“想来他也舍不得卖!”周润科说。
“他?”秦子衿疑惑,“师兄认识那位店家?”
“何止认识,熟得很!”周润科笑着坐回座位上,“你且先告诉我你是如何拿到这画的,我再给你将这里面的渊源。”
秦子衿呆住,这世界咋就这么小呢,兜兜转转的,又成了熟人。
可瞧周润科这神情,绝不可能是框自己的,好奇心作祟,秦子衿毫无底线地将古玩街的事都告诉了周润科。
周润科听完,诧异地问:“你还会修画?”
“这不是重点!”秦子衿忙说,“你还没告诉我这画的来头呢?”
周润科神秘地笑了笑,用手指着画上的落款道:“这画署名山人,大多人都不知道他这个名字,但换作‘濂之’你或许听过。”
秦子衿还真见过。
当初离开颍川前,秦子衿盘查府中财物,在库房见过一幅秦父珍藏的字,那字的署名便是濂之。
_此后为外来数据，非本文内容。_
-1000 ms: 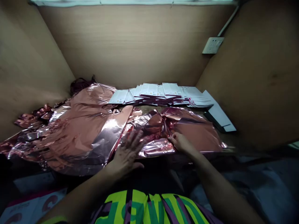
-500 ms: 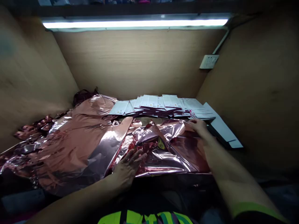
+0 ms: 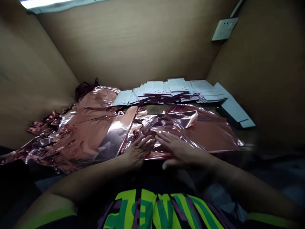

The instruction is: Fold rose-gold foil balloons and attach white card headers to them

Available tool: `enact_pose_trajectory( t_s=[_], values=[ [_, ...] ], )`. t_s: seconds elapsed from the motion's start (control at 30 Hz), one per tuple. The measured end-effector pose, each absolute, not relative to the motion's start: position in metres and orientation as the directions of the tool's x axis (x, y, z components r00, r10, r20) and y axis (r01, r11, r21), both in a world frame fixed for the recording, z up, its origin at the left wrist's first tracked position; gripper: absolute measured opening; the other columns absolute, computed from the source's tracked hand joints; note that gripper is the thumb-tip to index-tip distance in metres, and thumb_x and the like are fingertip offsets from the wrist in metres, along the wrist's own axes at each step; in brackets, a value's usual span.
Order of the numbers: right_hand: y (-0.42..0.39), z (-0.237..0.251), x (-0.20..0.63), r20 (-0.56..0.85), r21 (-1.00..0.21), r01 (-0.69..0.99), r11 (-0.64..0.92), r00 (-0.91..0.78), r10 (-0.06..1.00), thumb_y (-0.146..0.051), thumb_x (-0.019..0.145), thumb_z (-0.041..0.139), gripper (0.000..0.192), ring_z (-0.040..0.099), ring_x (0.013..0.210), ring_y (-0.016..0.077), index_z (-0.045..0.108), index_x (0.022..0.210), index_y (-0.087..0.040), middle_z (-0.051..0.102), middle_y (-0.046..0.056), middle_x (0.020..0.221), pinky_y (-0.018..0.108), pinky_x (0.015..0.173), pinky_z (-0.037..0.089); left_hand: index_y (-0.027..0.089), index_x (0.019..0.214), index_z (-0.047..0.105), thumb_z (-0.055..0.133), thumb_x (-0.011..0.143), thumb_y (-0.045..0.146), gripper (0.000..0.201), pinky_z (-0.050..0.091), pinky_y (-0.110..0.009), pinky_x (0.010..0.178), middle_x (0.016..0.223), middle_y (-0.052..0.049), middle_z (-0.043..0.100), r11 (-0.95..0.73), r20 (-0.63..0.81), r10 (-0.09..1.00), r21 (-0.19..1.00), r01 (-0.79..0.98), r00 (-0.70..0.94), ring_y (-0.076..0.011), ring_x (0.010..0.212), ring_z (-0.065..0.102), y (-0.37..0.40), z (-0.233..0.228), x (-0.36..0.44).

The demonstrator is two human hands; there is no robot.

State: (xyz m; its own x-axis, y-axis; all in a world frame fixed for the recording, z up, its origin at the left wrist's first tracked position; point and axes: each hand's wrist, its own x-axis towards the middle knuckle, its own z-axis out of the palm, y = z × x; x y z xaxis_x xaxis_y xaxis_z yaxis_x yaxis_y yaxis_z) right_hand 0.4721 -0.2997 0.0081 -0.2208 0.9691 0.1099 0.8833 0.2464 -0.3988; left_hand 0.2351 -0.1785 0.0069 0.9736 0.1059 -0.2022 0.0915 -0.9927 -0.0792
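Both hands — left hand (image 3: 137, 152) and right hand (image 3: 177, 149) — press flat, fingers spread, gripping nothing, on the folded foil balloon (image 3: 190, 128) at centre frame; slippery foil could slide or spring unfolded.

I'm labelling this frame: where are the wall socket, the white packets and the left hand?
wall socket (image 3: 224, 29), head view, faceplate middle
white packets (image 3: 177, 85), head view, top packet
left hand (image 3: 138, 150), head view, back

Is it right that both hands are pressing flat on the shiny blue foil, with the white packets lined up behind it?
Not quite: the foil is rose-pink, not blue, as the head view shows. The left hand and right hand do lie flat on it, and the white packets are lined up behind it.
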Motion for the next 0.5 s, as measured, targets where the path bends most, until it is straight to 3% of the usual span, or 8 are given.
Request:
enact_pose_trajectory(
  t_s=[0.07,0.17,0.23,0.3,0.4,0.5],
  values=[
    [-0.318,-0.004,0.457,0.078,-0.444,0.84,0.313,-0.311,0.947,-0.037,0.067,0.079,0.097,0.027,0.146,0.0362,0.035,0.153,-0.024,0.032,0.009,0.157,0.05,0.122,0.018,0.006,0.154,0.022,0.044,0.087,0.02,0.071,0.008,-0.048,0.123,0.162,-0.015,0.015,-0.995,-0.254,0.096,-0.059,0.084,0.962,-0.0292,0.151,0.007,-0.184,0.01,0.234],
    [-0.336,-0.019,0.469,0.106,-0.479,0.84,0.255,-0.233,0.967,-0.017,0.07,0.067,0.079,0.033,0.143,0.0349,0.047,0.146,-0.02,0.04,0.011,0.153,0.053,0.121,0.02,0.006,0.154,0.021,0.044,0.086,0.024,0.074,0.014,-0.052,0.121,0.161,-0.018,0.017,-0.992,-0.364,0.083,0.056,0.111,0.928,-0.0345,0.15,0.01,-0.182,0.019,0.228],
    [-0.342,-0.017,0.492,0.07,-0.556,0.804,0.211,-0.208,0.976,-0.018,0.076,0.06,0.063,0.044,0.138,0.0311,0.056,0.139,-0.019,0.049,0.012,0.146,0.049,0.116,0.032,0.01,0.153,0.026,0.042,0.088,0.026,0.069,0.02,-0.05,0.119,0.16,-0.016,0.023,-0.965,-0.4,0.025,0.23,0.127,0.916,-0.0334,0.15,0.014,-0.169,0.031,0.225],
    [-0.341,-0.005,0.514,-0.004,-0.658,0.743,0.123,-0.167,0.986,-0.023,0.082,0.055,0.046,0.058,0.122,0.0276,0.067,0.125,-0.018,0.065,0.011,0.129,0.04,0.105,0.045,0.016,0.145,0.043,0.039,0.092,0.031,0.055,0.032,-0.043,0.114,0.151,-0.011,0.043,-0.867,-0.426,0.0,0.451,0.212,0.905,-0.0295,0.143,0.033,-0.15,0.044,0.225],
    [-0.328,0.013,0.537,-0.113,-0.755,0.652,-0.064,-0.033,0.993,-0.037,0.083,0.057,0.035,0.067,0.094,0.0246,0.073,0.105,-0.014,0.073,0.009,0.099,0.033,0.085,0.052,0.019,0.118,0.065,0.045,0.092,0.047,0.043,0.048,-0.032,0.095,0.12,-0.007,0.067,-0.572,-0.473,0.092,0.696,0.435,0.876,-0.0235,0.111,0.06,-0.118,0.053,0.23],
    [-0.311,0.013,0.547,-0.208,-0.802,0.544,-0.248,0.134,0.969,-0.049,0.076,0.067,0.041,0.065,0.08,0.0217,0.069,0.096,-0.013,0.071,0.007,0.087,0.029,0.07,0.052,0.017,0.112,0.066,0.056,0.086,0.053,0.046,0.051,-0.029,0.076,0.101,-0.007,0.07,-0.414,-0.479,0.266,0.726,0.548,0.836,-0.0184,0.084,0.064,-0.098,0.049,0.232]
  ],
)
秦子衿天生对古籍古画感兴趣,自然多看了一会儿,以她多年鉴宝的眼睛,立马便瞧出了那幅字的珍藏价值,只不过秦子衿确实不记得哪位古人有如此雅名,便也未曾深究。
“我听过,却不甚了解。”秦子衿如此说。
周润科诧异地看了一眼秦子衿,随即说:“‘濂之’先生可是书法大家,他的字鼎盛时可谓是一字千金,只不过他向来闲散,又喜居深山,一年也写不出几幅字。”